Vasily Belov said at the 9th Congress of Russian Writers that if he had previously been familiar with the works of Ivan Ilyin, he would have lived and written differently. Indeed, every citizen who sincerely loves his Motherland cannot help but respond to Ilyin’s precise and deep, strict and elegant, fiery word.

Ivan Aleksandrovich Ilyin was born in Moscow on March 28 (old style) 1883. His pedigree came from noble families and served his Fatherland faithfully.

His paternal grandfather was quite close to the royal family; the godfathers of his son, the future father of the philosopher, were Alexander II. Ivan Alexandrovich's parents gave their son a good upbringing and education. For the philosopher, the family has always been a great value in life; later in his works he will write: “The family is the first, natural and at the same time sacred union into which a person enters out of necessity. He is called to build this union on love, on faith, and on freedom - to learn from it with the first conscientious movement of the heart and - to rise from it to further forms of human spiritual unity - the homeland and the state.”

In 1901, Ivan Ilyin graduated from the 1st Moscow Classical Gymnasium with a gold medal. While studying at the First Moscow Gymnasium, Ivan Alexandrovich met P.N. Miliukov, N.S. Tikhopravov, Vladimir Solovyov. According to the recollections of a classmate, Ilyin was “light blond, almost red, lean and long-legged; he was an excellent student... but, apart from his loud voice and wide, relaxed gestures, at that time he seemed to be nothing remarkable. Even his comrades did not imagine that his specialty could and would become philosophy.”

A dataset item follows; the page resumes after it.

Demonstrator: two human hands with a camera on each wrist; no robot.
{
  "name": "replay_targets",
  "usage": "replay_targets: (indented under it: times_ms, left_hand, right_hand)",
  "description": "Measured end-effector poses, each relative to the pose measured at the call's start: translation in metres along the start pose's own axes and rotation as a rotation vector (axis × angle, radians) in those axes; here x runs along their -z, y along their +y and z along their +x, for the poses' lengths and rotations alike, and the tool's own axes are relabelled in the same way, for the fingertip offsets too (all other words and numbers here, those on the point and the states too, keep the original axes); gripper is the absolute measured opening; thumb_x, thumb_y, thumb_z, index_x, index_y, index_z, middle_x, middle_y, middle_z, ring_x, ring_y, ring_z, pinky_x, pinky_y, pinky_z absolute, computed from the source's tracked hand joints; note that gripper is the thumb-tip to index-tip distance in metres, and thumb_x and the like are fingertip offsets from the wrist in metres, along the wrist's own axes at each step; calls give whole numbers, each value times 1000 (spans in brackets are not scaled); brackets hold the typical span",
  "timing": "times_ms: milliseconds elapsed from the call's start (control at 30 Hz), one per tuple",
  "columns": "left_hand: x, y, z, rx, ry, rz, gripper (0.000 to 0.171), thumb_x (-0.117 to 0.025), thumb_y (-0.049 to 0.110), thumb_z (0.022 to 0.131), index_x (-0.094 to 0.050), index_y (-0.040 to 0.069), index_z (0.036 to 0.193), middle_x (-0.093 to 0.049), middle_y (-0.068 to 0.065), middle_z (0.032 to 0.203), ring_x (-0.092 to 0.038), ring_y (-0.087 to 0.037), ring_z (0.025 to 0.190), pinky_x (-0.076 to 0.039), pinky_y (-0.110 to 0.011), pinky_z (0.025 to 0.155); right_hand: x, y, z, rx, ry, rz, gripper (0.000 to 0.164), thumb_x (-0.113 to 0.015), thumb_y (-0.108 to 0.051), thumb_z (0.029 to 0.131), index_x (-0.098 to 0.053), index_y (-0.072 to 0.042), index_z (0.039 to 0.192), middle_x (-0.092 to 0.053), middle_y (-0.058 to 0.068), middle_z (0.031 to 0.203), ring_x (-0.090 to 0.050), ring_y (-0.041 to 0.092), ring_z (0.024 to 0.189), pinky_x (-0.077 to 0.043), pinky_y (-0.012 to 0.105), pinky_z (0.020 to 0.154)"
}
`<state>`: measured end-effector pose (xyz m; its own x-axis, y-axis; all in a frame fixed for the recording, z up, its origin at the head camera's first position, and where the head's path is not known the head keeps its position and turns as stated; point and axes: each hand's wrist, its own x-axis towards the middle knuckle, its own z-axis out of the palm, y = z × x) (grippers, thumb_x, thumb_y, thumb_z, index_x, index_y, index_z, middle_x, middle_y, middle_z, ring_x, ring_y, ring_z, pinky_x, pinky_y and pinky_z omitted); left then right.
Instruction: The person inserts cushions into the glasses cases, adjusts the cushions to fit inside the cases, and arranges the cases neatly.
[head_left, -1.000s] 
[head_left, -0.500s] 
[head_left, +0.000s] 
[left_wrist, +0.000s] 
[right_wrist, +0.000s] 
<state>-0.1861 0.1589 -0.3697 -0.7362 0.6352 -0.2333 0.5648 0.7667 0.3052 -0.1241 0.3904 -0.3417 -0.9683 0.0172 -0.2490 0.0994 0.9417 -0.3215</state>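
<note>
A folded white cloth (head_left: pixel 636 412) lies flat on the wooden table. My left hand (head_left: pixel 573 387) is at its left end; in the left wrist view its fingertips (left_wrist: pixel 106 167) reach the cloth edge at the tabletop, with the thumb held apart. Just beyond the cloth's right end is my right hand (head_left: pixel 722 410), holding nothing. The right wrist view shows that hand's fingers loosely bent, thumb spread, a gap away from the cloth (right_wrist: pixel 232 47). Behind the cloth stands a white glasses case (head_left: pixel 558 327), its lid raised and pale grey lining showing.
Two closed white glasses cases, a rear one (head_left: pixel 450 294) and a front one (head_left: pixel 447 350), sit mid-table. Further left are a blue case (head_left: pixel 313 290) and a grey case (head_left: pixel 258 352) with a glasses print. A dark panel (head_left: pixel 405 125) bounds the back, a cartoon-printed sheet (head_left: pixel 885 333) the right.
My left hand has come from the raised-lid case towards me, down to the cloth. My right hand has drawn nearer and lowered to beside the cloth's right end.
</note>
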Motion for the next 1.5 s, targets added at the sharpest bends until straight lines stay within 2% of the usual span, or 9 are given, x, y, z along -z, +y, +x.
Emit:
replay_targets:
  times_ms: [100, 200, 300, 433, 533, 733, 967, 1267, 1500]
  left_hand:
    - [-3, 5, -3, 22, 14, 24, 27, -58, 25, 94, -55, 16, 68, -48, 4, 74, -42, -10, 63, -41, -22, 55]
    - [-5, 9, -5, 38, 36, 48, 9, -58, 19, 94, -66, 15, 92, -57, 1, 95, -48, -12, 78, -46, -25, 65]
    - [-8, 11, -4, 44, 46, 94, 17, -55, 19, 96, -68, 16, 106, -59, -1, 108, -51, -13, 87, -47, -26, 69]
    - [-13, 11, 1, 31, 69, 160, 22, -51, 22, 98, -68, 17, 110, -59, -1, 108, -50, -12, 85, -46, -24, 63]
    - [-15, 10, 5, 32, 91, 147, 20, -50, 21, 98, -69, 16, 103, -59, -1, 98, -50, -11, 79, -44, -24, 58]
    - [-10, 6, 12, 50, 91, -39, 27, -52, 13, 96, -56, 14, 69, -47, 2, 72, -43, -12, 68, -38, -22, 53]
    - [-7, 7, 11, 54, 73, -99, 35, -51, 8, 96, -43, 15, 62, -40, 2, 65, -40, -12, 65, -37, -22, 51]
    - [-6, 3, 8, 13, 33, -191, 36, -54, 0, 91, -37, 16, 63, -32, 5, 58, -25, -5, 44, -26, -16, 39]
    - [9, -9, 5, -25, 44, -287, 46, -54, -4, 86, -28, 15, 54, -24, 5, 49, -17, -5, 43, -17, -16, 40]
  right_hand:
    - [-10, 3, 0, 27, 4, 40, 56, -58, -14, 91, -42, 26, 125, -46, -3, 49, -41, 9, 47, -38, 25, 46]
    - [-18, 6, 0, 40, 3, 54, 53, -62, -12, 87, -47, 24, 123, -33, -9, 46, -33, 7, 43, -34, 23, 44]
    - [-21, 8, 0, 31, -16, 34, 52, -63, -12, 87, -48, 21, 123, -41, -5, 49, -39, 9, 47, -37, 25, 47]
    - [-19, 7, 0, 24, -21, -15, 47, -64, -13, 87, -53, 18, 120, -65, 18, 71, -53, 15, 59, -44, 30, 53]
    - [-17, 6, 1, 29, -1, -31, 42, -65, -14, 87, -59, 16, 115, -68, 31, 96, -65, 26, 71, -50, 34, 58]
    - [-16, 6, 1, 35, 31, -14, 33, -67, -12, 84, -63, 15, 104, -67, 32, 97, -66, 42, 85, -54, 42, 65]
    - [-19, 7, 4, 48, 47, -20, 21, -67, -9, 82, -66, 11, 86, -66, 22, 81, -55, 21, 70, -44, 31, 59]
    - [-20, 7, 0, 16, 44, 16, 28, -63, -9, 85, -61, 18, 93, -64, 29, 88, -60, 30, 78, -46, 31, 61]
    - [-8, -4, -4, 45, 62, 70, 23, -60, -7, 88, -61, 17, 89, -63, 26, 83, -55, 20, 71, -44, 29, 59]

In 1901-1906 he was a student at the Faculty of Law of the Moscow Imperial University. Dreaming of enrolling in the Faculty of Philology, he applied for admission to the Faculty of Law. He studied law under the guidance of the legal philosopher P.I. Novgorodtsev, who managed to awaken young Ilyin’s interest in philosophy.

In August 1906, he married Natalia Nikolaevna Vokach (1882-1962). She studied philosophy, art history, and history. Natalya Nikolaevna, Ilyin’s eternal companion, had a wise calmness, and always supported and helped her husband. The young couple lived on the pennies they earned by transferring money. Neither he nor she wanted to sacrifice time, which they devoted entirely to philosophy.

Sharp turns of fate, extensive life experience of a difficult existence directly affected the creativity and worldview of Ivan Aleksandrovich Ilyin. Over time, his abilities and talent were supplemented by a feeling of love for the Motherland, love for the Russian people, love for life.

Ilyin sees the root of the problems of art, culture and literature in the fact that people have not only lost faith in God, but have also taken up arms against the very idea of ​​God. And, consequently, all other types of crisis, such as economic, cultural, environmental, are, according to Ilyin, the result of spiritual and religious impoverishment, which began to develop intensively as a result of the widespread dissemination in the world of atheistic and materialistic doctrines and various occult theories.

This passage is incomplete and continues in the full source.